A Baghdad street is reflected in the glass over a poster of Iraqi Shiite cleric Muqtada al-Sadr.

The message also calls for weekly protests against the agreement, being negotiated by the two governments.

Al-Sadr also called for "an organized media action" and "a unified political and parliamentary movement" to oppose the standards of forces agreement, which would replace the U.N. resolution that allows U.S. troops to operate in Iraq when it expires at the end of the year.

Al-Sadr's Mehdi Army militia has frequently clashed with Iraqi and U.S. forces, most recently in Sadr City, a Baghdad neighborhood considered a Sadrist stronghold.

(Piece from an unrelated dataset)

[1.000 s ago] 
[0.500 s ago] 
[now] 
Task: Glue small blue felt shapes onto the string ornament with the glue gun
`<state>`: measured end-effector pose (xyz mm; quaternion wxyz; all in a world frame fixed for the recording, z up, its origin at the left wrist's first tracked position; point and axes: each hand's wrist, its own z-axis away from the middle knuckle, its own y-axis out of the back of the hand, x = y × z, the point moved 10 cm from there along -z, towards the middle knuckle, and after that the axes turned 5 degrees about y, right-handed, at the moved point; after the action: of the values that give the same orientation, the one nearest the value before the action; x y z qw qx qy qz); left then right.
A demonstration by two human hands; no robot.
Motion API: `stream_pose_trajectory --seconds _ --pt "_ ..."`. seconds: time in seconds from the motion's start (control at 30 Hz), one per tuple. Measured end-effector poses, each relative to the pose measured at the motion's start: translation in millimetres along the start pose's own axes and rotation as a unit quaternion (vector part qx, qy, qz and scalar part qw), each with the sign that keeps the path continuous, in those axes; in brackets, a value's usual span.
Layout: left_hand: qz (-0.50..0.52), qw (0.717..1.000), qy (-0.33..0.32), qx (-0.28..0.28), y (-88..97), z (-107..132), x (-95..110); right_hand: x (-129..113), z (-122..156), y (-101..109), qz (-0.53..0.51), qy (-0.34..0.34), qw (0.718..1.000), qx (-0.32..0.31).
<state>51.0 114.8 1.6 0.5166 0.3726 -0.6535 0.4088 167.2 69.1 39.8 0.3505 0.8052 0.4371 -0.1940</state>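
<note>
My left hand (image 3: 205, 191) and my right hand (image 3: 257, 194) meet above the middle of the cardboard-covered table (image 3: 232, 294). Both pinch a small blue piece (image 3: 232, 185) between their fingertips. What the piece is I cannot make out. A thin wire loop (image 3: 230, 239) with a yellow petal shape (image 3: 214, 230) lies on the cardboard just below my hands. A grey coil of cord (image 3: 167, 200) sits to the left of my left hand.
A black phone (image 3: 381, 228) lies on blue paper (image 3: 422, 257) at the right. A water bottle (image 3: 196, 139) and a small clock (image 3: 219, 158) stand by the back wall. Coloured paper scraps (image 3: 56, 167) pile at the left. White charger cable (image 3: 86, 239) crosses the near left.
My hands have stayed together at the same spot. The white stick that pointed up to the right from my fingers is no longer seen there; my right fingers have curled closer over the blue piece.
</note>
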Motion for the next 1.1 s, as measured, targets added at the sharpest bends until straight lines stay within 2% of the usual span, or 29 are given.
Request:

In the statement posted on a loyalist Web site, the popular cleric renewed his call for a timetable for the departure of U.S. troops and called for delegations to approach the United Nations, the European Union, the Arab League and other Iraq neighbors to discuss the agreement.

Protests against the agreement should be carried out after Friday prayers "until further notice or until the treaty is canceled," al-Sadr said.

If the government rejects his call for a referendum on the agreement, al-Sadr will order his offices "to work on collecting millions of signatures opposing" it, the message said.

The United States and Iraq began negotiating the agreement this year but have not publicly discussed its contents except in vague terms.

Last month, U.S. Ambassador to Iraq Ryan Crocker told the Senate Foreign Relations Committee that the agreement will cover the "basic authorizations and protections" to allow troops to continue operations but will not specify troop levels or establish permanent bases.

"We anticipate that it will expressly forswear them ... and it will not tie the hands of the next administration," he said.

In January, as the negotiations were about to begin, Defense Secretary Robert Gates called the agreement "an approach to normalizing the relationship between the United States and Iraq."

Senior Defense officials said in January that the agreement will spell out terms for the U.S. presence in Iraq after December 31, when the U.N. mandate expires.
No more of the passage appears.